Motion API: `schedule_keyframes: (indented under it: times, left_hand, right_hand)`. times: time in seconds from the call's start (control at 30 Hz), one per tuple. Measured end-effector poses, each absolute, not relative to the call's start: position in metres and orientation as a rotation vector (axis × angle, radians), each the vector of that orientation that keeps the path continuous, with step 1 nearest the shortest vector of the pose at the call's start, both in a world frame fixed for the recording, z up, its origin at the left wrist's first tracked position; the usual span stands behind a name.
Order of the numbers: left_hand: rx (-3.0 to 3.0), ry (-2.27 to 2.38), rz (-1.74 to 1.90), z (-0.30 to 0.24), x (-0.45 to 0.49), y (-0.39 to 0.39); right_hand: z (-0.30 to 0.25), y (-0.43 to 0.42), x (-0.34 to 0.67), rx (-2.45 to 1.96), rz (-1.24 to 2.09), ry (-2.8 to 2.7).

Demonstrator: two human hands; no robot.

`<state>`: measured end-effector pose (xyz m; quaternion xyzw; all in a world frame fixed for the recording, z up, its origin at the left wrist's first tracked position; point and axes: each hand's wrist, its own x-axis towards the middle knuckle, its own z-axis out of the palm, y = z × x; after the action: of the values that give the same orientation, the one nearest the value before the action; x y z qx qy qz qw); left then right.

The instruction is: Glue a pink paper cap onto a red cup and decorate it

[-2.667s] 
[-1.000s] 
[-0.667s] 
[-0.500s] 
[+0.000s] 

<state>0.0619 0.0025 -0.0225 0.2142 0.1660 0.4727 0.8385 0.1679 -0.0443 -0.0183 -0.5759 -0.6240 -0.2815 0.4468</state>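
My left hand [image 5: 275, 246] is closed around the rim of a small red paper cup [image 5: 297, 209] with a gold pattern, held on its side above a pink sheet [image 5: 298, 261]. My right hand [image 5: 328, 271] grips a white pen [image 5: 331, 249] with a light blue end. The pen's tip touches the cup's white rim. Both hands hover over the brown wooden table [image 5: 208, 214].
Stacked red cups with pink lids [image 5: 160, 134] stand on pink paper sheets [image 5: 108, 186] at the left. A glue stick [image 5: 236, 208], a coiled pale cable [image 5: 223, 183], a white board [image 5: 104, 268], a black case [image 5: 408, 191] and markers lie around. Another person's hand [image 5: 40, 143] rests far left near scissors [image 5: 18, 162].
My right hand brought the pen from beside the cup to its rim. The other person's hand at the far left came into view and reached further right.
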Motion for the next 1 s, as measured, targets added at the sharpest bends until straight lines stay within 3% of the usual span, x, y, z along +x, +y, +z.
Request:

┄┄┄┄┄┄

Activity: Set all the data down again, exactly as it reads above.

Output of the exercise:
Motion API: `schedule_keyframes: (indented under it: times, left_hand, right_hand)`. times: time in seconds from the call's start (control at 30 Hz), one per tuple. Measured end-effector poses, each absolute, not relative to the call's start: position in metres and orientation as a rotation vector (axis × angle, radians), each the vector of that orientation that keeps the path continuous, with step 1 nearest the shortest vector of the pose at the call's start, both in a world frame fixed for the recording, z up, its origin at the left wrist's first tracked position; the usual span stands behind a name.
Order of the numbers: left_hand: rx (-3.0 to 3.0), ry (-2.27 to 2.38), rz (-1.74 to 1.90), z (-0.30 to 0.24), x (-0.45 to 0.49), y (-0.39 to 0.39); right_hand: z (-0.30 to 0.25), y (-0.43 to 0.42), x (-0.34 to 0.67), rx (-2.45 to 1.96), rz (-1.24 to 2.09), ry (-2.8 to 2.7).

Demonstrator: two human hands; no robot.

`<state>`: measured end-effector pose (xyz m; quaternion xyzw; all in a world frame fixed for the recording, z up, its origin at the left wrist's first tracked position; point and axes: each hand's wrist, its own x-axis towards the middle knuckle, its own z-axis out of the palm, y = z × x; after the action: of the values that give the same orientation, the one nearest the value before the action; x y z qx qy qz qw); left then right.

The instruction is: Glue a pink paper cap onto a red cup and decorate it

[-2.667s] 
[-1.000s] 
[-0.667s] 
[-0.500s] 
[+0.000s] 

<state>0.0619 0.0025 -0.0225 0.2142 0.1660 0.4727 0.8385 0.1679 -0.0443 -0.0183 -0.5759 -0.6240 -0.2815 0.4468</state>
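My left hand [image 5: 275, 246] is closed around the rim of a small red paper cup [image 5: 297, 209] with a gold pattern, held on its side above a pink sheet [image 5: 298, 261]. My right hand [image 5: 328, 271] grips a white pen [image 5: 331, 249] with a light blue end. The pen's tip touches the cup's white rim. Both hands hover over the brown wooden table [image 5: 208, 214].
Stacked red cups with pink lids [image 5: 160, 134] stand on pink paper sheets [image 5: 108, 186] at the left. A glue stick [image 5: 236, 208], a coiled pale cable [image 5: 223, 183], a white board [image 5: 104, 268], a black case [image 5: 408, 191] and markers lie around. Another person's hand [image 5: 40, 143] rests far left near scissors [image 5: 18, 162].
My right hand brought the pen from beside the cup to its rim. The other person's hand at the far left came into view and reached further right.
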Motion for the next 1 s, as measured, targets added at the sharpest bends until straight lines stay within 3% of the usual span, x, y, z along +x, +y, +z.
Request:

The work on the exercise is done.